All that should be output is the block of lines below from the line with "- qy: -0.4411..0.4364" to the line with "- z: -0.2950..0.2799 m", both included, exactly as written.

(GIVEN DATA begins)

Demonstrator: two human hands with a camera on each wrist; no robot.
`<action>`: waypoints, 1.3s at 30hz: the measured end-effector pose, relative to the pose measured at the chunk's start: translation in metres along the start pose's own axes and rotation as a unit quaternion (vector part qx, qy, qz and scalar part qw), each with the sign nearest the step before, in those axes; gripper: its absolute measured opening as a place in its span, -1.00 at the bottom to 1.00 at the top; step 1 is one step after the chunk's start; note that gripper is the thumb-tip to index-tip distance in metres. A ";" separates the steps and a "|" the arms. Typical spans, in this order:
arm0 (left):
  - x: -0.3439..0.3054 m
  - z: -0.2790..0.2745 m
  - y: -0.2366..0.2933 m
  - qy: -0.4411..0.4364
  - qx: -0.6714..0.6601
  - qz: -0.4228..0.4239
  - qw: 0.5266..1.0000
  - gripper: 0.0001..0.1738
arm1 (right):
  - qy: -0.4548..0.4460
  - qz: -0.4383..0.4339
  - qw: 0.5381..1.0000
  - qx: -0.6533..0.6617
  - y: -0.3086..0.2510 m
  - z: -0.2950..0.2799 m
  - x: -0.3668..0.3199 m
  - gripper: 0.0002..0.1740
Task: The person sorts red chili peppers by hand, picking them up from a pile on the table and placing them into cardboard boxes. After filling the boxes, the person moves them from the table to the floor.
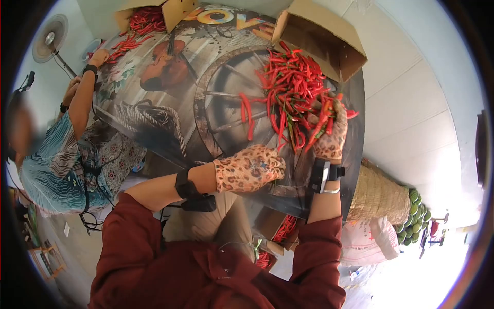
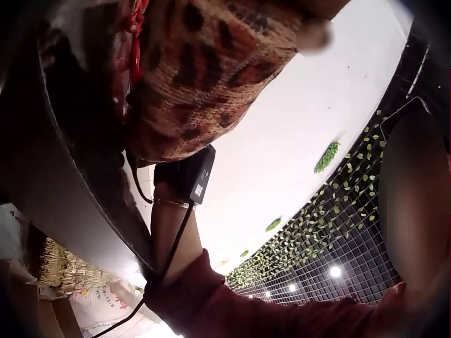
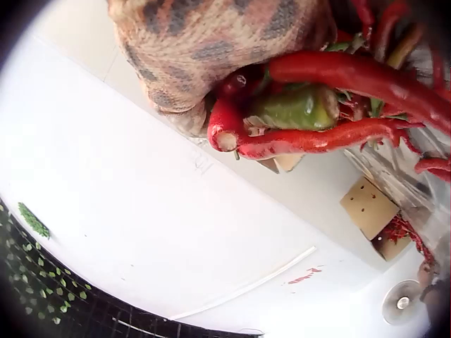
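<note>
We note the bench (image 1: 226,103) edge just right of the right hand (image 1: 333,135); an open box (image 1: 321,20) bounds the chilli pile (image 1: 296,77) at far right, with room for moving on the left. The right hand grips red chillies (image 1: 322,121) at the pile's near right side. The left hand (image 1: 249,168) sits near left of the pile; whether it holds anything, we cannot tell. The gripped chillies slant near-left; two loose chillies (image 1: 250,122) run roughly near to far.

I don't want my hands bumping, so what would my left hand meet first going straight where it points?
Probably your right hand, around its glove cuff or the black wrist device, judging by the head view; whether they're level is unclear.
</note>
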State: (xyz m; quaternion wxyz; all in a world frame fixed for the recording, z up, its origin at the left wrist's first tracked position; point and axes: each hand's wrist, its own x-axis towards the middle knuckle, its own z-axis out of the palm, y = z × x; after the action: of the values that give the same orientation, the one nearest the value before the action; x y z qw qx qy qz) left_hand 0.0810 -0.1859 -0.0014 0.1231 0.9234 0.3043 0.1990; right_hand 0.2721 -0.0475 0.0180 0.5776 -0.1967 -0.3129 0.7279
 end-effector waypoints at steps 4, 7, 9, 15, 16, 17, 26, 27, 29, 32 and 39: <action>-0.012 0.008 0.000 0.003 0.008 -0.046 0.999 -0.65 | 0.027 -0.019 0.998 0.060 -0.019 -0.026 0.010 -0.68; -0.018 -0.014 -0.008 0.119 0.075 -0.096 0.985 -0.63 | 0.052 -0.007 0.997 0.047 -0.029 -0.030 0.004 -0.68; -0.018 -0.032 -0.017 0.176 0.108 -0.121 0.971 -0.62 | 0.058 0.004 0.997 0.051 -0.028 -0.035 0.005 -0.67; -0.017 -0.053 -0.076 0.129 0.059 -0.210 0.967 -0.48 | 0.029 -0.006 0.998 0.061 -0.017 -0.067 0.019 -0.67; -0.019 -0.052 -0.082 0.098 0.103 -0.171 0.975 -0.46 | 0.033 -0.009 0.997 0.065 -0.016 -0.067 0.019 -0.68; -0.020 -0.050 -0.088 0.066 0.146 -0.131 0.978 -0.44 | 0.038 -0.012 0.997 0.068 -0.015 -0.068 0.019 -0.68; -0.021 -0.070 -0.082 -0.062 0.062 -0.294 0.952 -0.52 | 0.046 0.003 0.999 0.016 -0.016 -0.072 0.020 -0.67; -0.020 -0.071 -0.081 -0.101 0.045 -0.352 0.929 -0.52 | 0.046 0.002 0.999 0.016 -0.016 -0.073 0.021 -0.67; -0.033 -0.058 -0.088 -0.063 0.054 -0.331 0.940 -0.48 | 0.057 0.016 0.998 0.027 -0.016 -0.075 0.022 -0.66; -0.037 -0.054 -0.083 -0.020 0.031 -0.341 0.939 -0.42 | 0.046 0.035 0.998 0.033 -0.016 -0.075 0.022 -0.66; -0.030 -0.040 -0.120 0.100 -0.329 -0.424 0.838 -0.50 | 0.039 0.037 0.998 0.035 -0.016 -0.076 0.025 -0.67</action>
State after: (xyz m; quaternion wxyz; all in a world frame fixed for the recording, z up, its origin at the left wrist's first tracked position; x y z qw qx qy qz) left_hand -0.0203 -0.1058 -0.0165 0.4604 0.5848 0.5932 0.3069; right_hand 0.3266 -0.0037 -0.0247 0.5684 -0.2160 -0.2569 0.7512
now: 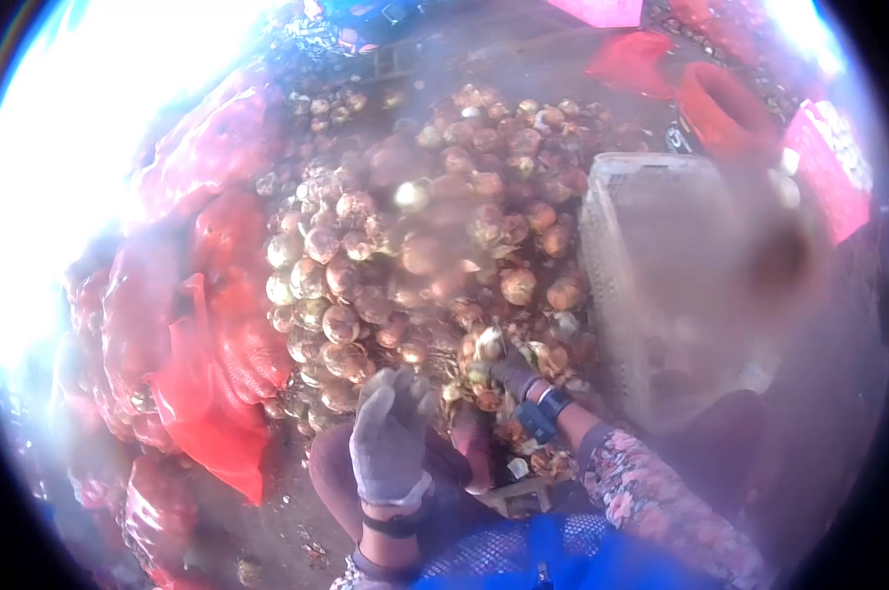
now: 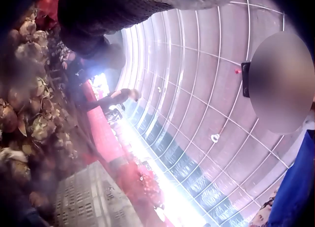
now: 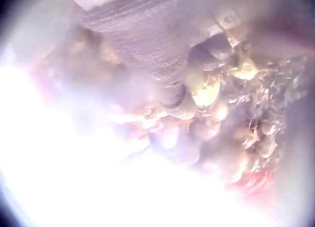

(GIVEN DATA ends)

**THE ANSWER**.
  - qy: -0.4411..0.4364
  - qx: -0.6714..0.6601
  - qz: -0.4228..0.4239
  - qw: 0.5266..1.0000
  - gripper: 0.0001..0.1738
arm1 (right):
  - qy: -0.4548..0.4460
  - qz: -0.4383..0.4339
  - qw: 0.5381..1.0000
  - qx: -0.6533..0.6617
  - y: -0.3086..0.2510 m
  - z: -0.2950..0.2799 m

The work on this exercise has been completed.